Your instructions — Return exactly those lines of the material below that fall between the line holding "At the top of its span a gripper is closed" and the line holding "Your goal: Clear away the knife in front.", inclusive.

»»

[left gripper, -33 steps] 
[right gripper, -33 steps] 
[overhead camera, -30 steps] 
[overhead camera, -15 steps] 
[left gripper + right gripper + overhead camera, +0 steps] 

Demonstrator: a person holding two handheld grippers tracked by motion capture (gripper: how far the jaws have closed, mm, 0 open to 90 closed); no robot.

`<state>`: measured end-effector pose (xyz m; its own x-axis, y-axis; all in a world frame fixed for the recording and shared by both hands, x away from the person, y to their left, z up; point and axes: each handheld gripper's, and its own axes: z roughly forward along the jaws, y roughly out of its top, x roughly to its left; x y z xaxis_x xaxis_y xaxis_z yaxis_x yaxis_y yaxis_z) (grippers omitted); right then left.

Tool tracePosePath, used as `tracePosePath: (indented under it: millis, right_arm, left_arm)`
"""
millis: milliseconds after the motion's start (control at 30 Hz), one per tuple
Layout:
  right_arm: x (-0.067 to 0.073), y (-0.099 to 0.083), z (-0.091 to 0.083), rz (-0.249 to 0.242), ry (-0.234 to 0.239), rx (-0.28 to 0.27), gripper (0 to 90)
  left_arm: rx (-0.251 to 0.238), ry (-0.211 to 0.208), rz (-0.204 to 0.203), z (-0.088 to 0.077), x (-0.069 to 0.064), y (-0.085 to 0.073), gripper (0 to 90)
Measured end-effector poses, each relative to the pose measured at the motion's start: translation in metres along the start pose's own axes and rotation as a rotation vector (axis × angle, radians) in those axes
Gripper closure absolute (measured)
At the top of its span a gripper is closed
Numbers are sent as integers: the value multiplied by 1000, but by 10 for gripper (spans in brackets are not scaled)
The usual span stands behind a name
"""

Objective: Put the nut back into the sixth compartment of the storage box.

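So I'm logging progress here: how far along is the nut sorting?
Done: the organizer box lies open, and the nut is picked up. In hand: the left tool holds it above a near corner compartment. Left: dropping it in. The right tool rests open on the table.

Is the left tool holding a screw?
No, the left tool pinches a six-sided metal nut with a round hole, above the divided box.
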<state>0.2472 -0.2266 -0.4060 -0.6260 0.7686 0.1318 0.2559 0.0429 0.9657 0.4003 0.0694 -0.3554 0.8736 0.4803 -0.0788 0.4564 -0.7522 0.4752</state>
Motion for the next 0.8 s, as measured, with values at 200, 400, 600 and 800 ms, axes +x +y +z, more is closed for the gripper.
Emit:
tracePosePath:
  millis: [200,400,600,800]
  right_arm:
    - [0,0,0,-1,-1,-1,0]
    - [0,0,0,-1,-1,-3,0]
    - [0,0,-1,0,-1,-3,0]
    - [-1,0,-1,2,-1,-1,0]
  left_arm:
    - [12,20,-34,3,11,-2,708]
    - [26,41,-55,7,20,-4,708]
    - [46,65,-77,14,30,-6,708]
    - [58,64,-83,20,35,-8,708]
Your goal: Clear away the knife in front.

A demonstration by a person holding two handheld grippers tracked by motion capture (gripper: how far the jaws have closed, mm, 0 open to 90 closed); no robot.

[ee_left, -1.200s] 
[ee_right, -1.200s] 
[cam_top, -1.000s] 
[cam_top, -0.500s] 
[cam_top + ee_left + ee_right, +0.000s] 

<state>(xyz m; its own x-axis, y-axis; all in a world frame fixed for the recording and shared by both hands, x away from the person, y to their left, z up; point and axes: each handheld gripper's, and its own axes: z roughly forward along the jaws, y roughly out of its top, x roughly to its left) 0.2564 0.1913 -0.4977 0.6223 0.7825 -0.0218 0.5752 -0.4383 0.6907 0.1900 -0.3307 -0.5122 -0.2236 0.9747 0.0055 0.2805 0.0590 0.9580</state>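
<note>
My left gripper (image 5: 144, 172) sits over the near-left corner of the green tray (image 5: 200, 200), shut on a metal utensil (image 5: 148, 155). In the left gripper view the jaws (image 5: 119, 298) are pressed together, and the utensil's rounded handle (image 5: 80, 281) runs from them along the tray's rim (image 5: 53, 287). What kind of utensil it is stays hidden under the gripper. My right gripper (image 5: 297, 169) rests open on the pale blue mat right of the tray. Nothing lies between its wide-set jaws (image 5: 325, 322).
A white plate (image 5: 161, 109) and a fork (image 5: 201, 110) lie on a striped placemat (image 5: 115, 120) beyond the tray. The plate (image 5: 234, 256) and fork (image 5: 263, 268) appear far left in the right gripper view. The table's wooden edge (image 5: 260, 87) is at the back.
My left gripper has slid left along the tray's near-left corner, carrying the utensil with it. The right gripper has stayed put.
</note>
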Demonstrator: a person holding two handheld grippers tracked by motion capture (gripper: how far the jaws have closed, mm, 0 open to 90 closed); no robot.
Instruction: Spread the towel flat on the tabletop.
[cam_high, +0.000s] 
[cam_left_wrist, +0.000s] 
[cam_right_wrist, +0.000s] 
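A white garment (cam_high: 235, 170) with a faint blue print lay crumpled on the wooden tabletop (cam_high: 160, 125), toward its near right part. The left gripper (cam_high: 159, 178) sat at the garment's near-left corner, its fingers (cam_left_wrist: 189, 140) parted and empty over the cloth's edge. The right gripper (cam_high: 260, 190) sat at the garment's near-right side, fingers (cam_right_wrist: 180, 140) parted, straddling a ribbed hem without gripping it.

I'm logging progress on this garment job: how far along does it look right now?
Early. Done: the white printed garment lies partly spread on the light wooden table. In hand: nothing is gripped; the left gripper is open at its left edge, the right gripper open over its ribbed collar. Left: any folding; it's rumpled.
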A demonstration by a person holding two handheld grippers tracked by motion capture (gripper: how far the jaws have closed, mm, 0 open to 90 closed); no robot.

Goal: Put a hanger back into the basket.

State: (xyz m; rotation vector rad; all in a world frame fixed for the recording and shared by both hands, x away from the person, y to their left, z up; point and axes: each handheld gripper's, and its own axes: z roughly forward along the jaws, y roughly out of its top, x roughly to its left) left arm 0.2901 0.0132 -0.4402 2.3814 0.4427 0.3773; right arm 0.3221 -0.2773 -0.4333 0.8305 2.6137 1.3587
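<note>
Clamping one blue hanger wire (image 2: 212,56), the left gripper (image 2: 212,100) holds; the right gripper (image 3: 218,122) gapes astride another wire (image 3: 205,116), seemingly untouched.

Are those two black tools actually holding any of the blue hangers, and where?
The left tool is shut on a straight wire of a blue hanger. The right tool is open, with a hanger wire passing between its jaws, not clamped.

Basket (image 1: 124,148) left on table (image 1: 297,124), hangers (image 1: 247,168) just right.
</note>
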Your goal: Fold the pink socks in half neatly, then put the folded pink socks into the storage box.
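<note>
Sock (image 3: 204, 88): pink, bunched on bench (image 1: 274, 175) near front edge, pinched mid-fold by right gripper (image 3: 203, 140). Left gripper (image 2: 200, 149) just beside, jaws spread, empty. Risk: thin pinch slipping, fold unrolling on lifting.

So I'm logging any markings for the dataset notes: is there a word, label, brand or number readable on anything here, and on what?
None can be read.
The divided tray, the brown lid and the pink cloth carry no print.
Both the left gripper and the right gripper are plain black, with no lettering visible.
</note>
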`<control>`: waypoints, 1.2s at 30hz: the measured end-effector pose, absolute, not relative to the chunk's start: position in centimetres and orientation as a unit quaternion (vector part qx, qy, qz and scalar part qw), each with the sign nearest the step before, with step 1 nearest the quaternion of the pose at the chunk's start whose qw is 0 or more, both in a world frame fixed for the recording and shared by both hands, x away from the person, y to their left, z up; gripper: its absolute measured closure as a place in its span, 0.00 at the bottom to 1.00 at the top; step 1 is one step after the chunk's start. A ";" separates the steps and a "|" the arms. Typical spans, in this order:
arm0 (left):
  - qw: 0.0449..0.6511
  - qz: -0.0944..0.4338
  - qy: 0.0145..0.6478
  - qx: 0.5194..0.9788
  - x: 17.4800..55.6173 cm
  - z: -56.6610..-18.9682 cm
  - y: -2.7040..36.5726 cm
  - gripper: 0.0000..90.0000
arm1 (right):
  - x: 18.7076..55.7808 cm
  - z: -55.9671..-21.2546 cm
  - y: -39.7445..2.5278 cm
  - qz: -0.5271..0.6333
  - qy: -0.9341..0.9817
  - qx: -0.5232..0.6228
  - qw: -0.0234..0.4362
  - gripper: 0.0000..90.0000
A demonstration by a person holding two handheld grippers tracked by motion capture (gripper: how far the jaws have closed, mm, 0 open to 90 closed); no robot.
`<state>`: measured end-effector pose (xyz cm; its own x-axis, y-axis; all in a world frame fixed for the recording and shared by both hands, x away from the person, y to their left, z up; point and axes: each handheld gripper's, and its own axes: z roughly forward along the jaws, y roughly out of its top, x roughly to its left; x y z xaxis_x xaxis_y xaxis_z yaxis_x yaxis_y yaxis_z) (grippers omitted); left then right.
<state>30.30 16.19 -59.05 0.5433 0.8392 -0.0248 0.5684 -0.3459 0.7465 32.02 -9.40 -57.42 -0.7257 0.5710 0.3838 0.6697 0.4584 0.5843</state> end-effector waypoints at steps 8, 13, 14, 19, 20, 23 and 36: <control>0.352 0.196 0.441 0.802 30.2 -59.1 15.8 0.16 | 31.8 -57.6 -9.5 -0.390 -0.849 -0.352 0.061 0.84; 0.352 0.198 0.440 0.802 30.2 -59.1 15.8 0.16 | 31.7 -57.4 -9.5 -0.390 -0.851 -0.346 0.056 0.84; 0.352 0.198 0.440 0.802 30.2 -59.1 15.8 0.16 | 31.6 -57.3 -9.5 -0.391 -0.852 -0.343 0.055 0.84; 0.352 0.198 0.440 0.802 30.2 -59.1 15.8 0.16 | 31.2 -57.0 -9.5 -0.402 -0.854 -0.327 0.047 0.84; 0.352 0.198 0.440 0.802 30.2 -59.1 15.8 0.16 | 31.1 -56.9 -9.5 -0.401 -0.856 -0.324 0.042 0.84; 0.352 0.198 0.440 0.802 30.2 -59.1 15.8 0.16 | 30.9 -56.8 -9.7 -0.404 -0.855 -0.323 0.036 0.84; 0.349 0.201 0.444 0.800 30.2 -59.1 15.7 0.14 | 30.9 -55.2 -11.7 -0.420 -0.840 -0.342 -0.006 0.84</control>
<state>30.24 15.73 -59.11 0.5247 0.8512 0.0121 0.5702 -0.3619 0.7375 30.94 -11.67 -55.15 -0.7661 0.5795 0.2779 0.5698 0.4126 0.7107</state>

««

Your response —
At the top of its span a gripper is closed
Numbers are sent as integers: the value multiplied by 1000, but by 10 for gripper (spans in brackets are not scaled)
The usual span stands behind a name
"""

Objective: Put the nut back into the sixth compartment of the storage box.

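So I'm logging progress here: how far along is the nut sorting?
Done: the organizer box lies open, and the nut is picked up. In hand: the left tool holds it above a near corner compartment. Left: dropping it in. The right tool rests open on the table.

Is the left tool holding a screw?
No, the left tool pinches a six-sided metal nut with a round hole, above the divided box.
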<state>0.2472 -0.2266 -0.4060 -0.6260 0.7686 0.1318 0.2559 0.0429 0.9657 0.4003 0.0694 -0.3554 0.8736 0.4803 -0.0788 0.4564 -0.7522 0.4752</state>
Motion for the next 0.8 s, as measured, with values at 200, 400, 600 and 800 ms, axes +x +y +z, more is closed for the gripper.
Emit:
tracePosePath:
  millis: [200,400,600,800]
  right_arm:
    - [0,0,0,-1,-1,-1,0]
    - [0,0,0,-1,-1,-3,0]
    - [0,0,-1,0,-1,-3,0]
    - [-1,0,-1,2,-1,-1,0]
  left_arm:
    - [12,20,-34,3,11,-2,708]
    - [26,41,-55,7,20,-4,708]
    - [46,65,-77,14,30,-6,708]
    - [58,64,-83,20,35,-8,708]
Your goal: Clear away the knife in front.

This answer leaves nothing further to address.